### Supplied information ###
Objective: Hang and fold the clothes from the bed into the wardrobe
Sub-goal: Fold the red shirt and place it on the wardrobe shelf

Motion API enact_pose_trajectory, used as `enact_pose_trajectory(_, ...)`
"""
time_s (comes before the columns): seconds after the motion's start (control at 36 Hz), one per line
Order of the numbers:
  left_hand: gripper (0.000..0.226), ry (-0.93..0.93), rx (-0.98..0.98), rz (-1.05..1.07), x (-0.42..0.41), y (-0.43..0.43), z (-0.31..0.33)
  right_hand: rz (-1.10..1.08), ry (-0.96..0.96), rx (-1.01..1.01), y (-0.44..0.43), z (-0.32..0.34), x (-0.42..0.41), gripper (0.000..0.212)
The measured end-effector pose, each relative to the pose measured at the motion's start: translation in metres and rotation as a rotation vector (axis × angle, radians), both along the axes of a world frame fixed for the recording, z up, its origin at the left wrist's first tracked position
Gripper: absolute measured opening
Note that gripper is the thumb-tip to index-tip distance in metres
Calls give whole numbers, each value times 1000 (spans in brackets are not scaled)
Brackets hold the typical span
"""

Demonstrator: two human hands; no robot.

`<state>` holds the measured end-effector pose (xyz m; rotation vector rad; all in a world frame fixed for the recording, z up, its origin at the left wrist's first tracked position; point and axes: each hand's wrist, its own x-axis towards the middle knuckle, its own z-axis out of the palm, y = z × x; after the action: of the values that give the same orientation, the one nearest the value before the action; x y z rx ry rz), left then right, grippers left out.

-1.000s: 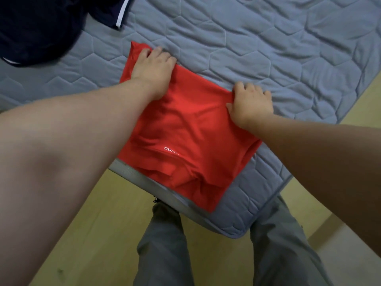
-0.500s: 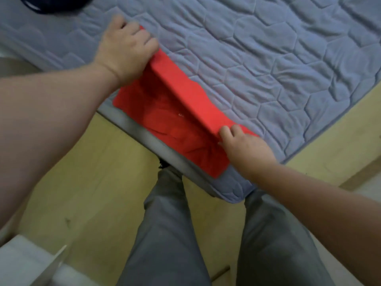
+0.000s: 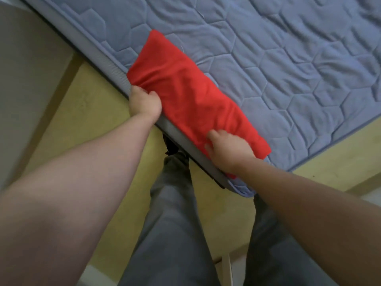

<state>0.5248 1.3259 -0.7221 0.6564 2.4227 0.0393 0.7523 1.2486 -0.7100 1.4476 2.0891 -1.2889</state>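
The red garment [image 3: 191, 93], folded into a long strip, lies on the bed [image 3: 288, 58] along its near edge, its long axis running upper left to lower right. The left hand [image 3: 145, 104] grips the strip's left end with curled fingers. The right hand [image 3: 226, 149] curls its fingers into the cloth near the other end.

Both bare forearms reached forward to the near edge of the bed [image 3: 288, 58]. The left hand [image 3: 145, 104] gripped the left end of the folded red garment [image 3: 191, 93]. The right hand [image 3: 228, 149] curled its fingers on the cloth near the bed's corner.
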Motion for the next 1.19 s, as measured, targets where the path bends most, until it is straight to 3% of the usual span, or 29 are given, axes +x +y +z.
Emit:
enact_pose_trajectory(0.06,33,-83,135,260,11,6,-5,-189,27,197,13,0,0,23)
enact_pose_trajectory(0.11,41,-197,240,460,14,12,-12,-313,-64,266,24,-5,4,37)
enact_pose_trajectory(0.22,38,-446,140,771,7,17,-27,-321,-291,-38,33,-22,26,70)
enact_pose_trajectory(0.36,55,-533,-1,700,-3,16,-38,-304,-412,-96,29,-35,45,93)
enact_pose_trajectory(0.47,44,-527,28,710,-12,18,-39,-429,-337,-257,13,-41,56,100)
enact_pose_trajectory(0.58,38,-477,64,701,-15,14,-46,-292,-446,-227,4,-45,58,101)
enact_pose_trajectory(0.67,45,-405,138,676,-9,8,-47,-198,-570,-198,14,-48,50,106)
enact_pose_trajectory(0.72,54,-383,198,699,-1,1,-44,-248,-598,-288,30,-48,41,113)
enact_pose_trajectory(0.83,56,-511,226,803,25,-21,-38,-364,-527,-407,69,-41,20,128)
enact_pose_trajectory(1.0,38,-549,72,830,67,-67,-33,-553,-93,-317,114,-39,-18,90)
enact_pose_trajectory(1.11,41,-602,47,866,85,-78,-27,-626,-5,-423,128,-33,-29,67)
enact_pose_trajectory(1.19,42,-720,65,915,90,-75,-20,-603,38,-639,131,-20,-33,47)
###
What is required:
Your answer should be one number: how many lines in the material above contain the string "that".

Expected output:
2